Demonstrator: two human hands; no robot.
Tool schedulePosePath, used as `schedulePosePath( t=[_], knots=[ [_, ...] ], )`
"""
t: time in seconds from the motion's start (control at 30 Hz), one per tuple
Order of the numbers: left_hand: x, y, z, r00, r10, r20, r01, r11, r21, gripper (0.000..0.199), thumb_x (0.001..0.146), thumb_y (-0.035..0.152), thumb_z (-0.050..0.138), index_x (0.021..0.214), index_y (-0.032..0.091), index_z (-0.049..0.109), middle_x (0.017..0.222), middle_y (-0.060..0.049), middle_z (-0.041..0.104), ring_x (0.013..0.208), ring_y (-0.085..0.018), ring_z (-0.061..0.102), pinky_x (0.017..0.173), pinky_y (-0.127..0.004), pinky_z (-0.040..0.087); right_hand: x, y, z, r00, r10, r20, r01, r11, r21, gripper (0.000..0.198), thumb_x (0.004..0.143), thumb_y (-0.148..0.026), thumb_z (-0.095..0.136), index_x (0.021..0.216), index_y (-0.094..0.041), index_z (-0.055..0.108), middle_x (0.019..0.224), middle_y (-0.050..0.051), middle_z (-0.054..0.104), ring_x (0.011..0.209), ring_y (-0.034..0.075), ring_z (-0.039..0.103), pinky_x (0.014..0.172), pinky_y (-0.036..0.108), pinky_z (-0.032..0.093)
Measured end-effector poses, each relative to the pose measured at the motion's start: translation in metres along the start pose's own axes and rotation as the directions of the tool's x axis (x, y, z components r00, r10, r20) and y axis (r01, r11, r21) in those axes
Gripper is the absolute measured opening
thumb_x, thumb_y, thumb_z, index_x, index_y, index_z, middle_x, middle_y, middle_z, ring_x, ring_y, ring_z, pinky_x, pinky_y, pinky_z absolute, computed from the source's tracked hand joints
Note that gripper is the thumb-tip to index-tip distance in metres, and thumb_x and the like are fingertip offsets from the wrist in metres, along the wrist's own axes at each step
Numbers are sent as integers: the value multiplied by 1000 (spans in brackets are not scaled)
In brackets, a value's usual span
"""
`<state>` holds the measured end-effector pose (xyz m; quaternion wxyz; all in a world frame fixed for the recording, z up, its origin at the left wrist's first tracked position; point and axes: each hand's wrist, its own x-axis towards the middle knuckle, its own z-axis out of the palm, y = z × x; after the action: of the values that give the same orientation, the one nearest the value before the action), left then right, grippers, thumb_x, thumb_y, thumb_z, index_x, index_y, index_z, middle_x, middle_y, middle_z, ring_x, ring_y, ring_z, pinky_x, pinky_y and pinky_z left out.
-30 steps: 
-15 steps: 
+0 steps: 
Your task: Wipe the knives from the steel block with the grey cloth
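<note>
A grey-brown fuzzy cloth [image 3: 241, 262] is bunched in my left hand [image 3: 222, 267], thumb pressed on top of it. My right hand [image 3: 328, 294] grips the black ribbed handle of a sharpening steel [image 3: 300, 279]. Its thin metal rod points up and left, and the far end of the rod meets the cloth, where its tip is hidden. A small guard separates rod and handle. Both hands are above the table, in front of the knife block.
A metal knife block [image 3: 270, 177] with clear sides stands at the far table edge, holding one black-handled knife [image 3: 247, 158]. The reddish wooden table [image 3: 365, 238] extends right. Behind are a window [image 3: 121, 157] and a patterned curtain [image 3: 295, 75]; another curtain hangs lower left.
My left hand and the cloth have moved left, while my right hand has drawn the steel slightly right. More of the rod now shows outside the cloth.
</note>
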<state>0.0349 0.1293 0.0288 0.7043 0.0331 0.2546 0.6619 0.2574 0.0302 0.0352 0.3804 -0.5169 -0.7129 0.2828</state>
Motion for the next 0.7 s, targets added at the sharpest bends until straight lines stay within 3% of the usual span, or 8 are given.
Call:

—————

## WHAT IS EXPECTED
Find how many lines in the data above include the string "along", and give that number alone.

## SOLUTION TO THE EXERCISE
2